**EXERCISE REQUIREMENTS**
Please repeat, unchanged, the lines at the top of the listing below, ending with the one that has "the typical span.".

**GIVEN DATA**
****************************************
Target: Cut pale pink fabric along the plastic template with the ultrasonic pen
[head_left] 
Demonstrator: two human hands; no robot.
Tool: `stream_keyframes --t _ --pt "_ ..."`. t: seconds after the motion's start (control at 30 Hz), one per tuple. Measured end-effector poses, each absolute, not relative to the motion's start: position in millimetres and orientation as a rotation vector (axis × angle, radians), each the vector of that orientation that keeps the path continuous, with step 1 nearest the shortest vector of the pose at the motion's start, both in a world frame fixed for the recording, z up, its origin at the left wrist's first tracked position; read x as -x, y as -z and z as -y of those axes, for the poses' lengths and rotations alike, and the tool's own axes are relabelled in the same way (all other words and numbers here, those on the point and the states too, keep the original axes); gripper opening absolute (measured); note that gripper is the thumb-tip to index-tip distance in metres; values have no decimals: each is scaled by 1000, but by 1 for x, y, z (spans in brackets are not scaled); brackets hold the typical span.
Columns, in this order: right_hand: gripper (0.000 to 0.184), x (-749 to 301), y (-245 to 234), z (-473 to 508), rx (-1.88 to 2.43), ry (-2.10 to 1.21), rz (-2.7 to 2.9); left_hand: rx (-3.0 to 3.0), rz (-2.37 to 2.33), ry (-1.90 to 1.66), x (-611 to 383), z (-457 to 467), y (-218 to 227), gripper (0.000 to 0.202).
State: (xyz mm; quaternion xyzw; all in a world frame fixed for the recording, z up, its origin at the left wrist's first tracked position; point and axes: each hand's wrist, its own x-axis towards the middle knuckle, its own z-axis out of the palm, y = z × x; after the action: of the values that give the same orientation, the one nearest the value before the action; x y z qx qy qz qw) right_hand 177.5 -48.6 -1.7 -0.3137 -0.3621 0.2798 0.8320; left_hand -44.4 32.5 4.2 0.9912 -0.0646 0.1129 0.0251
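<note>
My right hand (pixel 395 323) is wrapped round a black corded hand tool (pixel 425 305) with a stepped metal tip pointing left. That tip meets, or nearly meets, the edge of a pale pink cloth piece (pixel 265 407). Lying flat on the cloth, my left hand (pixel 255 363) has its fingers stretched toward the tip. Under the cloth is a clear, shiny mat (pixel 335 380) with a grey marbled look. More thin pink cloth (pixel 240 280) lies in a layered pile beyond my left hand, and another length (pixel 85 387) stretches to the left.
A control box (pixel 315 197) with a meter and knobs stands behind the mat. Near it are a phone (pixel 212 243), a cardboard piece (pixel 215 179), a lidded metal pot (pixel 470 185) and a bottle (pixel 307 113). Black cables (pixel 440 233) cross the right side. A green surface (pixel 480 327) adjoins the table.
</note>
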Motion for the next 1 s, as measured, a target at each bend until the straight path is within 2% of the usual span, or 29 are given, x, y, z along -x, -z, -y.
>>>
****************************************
**TASK ANSWER**
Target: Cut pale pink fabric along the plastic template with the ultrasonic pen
[head_left] 
Demonstrator: two human hands; no robot.
Tool: `stream_keyframes --t _ --pt "_ ..."`. t: seconds after the motion's start (control at 30 Hz), one per tuple. Measured end-effector poses, each absolute, not relative to the motion's start: position in millimetres and orientation as a rotation vector (axis × angle, radians), each the vector of that orientation that keeps the path continuous, with step 1 nearest the shortest vector of the pose at the motion's start, both in a world frame fixed for the recording, z up, its origin at the left wrist's first tracked position; read x as -x, y as -z and z as -y of those axes, for the poses' lengths and rotations alike, and the tool's own axes are relabelled in the same way (all other words and numbers here, those on the point and the states too, keep the original axes); gripper opening absolute (measured); note that gripper is the thumb-tip to index-tip distance in metres; values have no decimals: each is scaled by 1000, but by 1 for x, y, z (spans in brackets are not scaled); brackets hold the typical span.

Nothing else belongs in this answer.